» TASK OBJECTIVE
Could you output each record below exactly as it stands and leave the pictures out?

[Stored data entries]
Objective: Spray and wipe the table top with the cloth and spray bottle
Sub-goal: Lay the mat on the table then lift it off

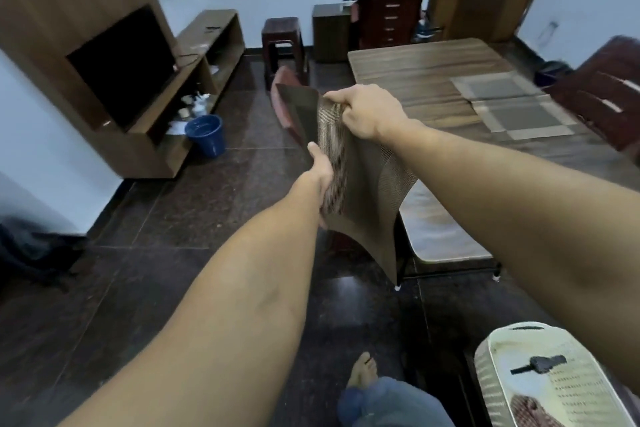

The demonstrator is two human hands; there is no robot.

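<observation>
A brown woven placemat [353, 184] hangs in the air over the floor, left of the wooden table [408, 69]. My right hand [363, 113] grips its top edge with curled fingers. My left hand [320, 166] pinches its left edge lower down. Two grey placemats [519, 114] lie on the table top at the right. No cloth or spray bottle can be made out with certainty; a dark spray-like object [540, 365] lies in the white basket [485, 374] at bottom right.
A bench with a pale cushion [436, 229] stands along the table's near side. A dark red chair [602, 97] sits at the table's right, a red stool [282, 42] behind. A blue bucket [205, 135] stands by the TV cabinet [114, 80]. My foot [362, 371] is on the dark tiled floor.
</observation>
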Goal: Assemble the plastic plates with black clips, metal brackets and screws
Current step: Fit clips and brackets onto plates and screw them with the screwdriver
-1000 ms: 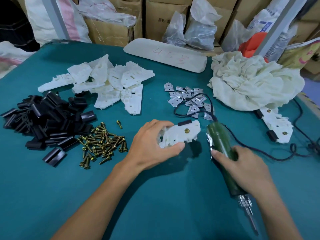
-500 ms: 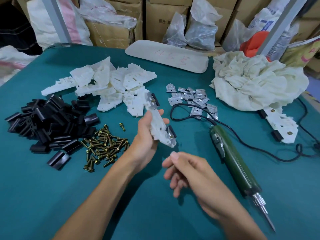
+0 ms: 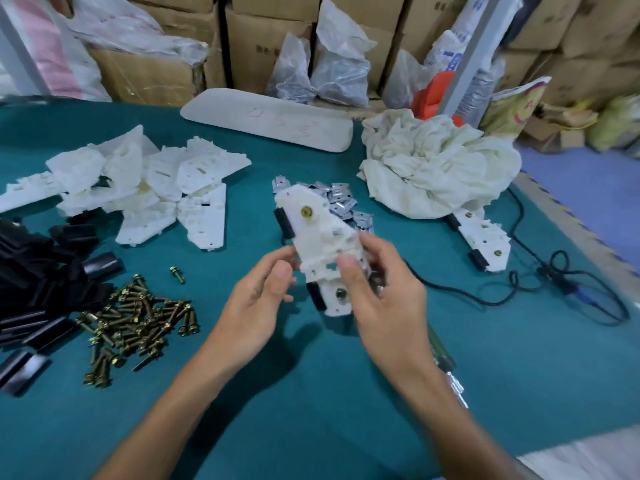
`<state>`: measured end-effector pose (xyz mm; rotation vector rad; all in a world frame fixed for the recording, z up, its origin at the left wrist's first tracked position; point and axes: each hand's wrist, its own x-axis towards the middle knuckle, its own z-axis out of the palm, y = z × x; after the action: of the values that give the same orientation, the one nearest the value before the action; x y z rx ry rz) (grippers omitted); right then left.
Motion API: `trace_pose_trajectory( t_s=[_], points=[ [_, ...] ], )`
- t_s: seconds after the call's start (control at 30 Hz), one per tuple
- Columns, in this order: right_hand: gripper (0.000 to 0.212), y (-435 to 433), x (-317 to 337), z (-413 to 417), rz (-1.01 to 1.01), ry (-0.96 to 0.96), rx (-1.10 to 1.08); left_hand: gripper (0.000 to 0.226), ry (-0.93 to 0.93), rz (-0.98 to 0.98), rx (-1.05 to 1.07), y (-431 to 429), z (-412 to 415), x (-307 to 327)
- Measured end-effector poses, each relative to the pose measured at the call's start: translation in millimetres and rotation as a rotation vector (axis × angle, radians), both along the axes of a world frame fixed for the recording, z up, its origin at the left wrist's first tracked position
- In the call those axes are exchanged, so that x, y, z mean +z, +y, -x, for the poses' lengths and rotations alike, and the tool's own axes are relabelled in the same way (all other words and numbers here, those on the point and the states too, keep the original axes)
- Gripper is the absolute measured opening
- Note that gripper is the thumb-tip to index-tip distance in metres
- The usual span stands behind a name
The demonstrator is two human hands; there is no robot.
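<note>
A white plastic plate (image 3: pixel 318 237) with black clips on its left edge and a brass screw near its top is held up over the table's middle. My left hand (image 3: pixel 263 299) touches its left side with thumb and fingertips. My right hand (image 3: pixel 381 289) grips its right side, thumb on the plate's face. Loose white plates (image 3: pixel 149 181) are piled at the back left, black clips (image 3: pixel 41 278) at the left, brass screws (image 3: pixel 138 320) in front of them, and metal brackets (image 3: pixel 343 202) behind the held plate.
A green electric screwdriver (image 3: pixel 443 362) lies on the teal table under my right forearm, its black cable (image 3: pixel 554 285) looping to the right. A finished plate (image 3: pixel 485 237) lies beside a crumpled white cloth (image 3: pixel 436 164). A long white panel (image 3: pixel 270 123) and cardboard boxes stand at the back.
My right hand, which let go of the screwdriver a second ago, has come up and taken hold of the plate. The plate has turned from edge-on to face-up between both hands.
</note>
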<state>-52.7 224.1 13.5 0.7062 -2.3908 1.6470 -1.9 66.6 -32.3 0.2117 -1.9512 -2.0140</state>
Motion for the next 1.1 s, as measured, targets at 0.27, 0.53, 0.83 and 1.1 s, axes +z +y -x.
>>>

» COMPLETED TASK
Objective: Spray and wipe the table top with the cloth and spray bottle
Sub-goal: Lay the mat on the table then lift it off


The demonstrator is two human hands; there is no robot.

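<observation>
A brown woven placemat [353, 184] hangs in the air over the floor, left of the wooden table [408, 69]. My right hand [363, 113] grips its top edge with curled fingers. My left hand [320, 166] pinches its left edge lower down. Two grey placemats [519, 114] lie on the table top at the right. No cloth or spray bottle can be made out with certainty; a dark spray-like object [540, 365] lies in the white basket [485, 374] at bottom right.
A bench with a pale cushion [436, 229] stands along the table's near side. A dark red chair [602, 97] sits at the table's right, a red stool [282, 42] behind. A blue bucket [205, 135] stands by the TV cabinet [114, 80]. My foot [362, 371] is on the dark tiled floor.
</observation>
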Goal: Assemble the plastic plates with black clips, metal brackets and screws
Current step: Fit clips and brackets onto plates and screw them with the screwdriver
-1000 ms: 
-500 ms: 
+0 ms: 
`<state>`: measured end-effector pose (xyz mm; rotation vector rad; all in a world frame fixed for the recording, z up, its origin at the left wrist's first tracked position; point and axes: each hand's wrist, its own x-axis towards the middle knuckle, its own z-axis out of the palm, y = z × x; after the action: of the values that give the same orientation, the one nearest the value before the action; x y z rx ry rz) (grippers omitted); right then left.
Motion API: `trace_pose_trajectory( t_s=[_], points=[ [_, ...] ], )`
- t_s: seconds after the call's start (control at 30 Hz), one per tuple
- Columns, in this order: right_hand: gripper (0.000 to 0.212), y (-435 to 433), x (-317 to 337), z (-413 to 417), rz (-1.01 to 1.01), ry (-0.96 to 0.96), rx (-1.10 to 1.08); left_hand: gripper (0.000 to 0.226), ry (-0.93 to 0.93), rz (-0.98 to 0.98), rx (-1.05 to 1.07), y (-431 to 429), z (-412 to 415), x (-307 to 327)
- Measured end-effector poses, each relative to the pose measured at the call's start: translation in millimetres and rotation as a rotation vector (axis × angle, radians), both along the axes of a world frame fixed for the recording, z up, its origin at the left wrist's first tracked position
- In the call those axes are exchanged, so that x, y, z mean +z, +y, -x, for the poses' lengths and rotations alike, and the tool's own axes are relabelled in the same way (all other words and numbers here, those on the point and the states too, keep the original axes)
- Gripper is the absolute measured opening
- Note that gripper is the thumb-tip to index-tip distance in metres
- The usual span stands behind a name
The demonstrator is two human hands; there is no robot.
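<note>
A white plastic plate (image 3: pixel 318 237) with black clips on its left edge and a brass screw near its top is held up over the table's middle. My left hand (image 3: pixel 263 299) touches its left side with thumb and fingertips. My right hand (image 3: pixel 381 289) grips its right side, thumb on the plate's face. Loose white plates (image 3: pixel 149 181) are piled at the back left, black clips (image 3: pixel 41 278) at the left, brass screws (image 3: pixel 138 320) in front of them, and metal brackets (image 3: pixel 343 202) behind the held plate.
A green electric screwdriver (image 3: pixel 443 362) lies on the teal table under my right forearm, its black cable (image 3: pixel 554 285) looping to the right. A finished plate (image 3: pixel 485 237) lies beside a crumpled white cloth (image 3: pixel 436 164). A long white panel (image 3: pixel 270 123) and cardboard boxes stand at the back.
My right hand, which let go of the screwdriver a second ago, has come up and taken hold of the plate. The plate has turned from edge-on to face-up between both hands.
</note>
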<state>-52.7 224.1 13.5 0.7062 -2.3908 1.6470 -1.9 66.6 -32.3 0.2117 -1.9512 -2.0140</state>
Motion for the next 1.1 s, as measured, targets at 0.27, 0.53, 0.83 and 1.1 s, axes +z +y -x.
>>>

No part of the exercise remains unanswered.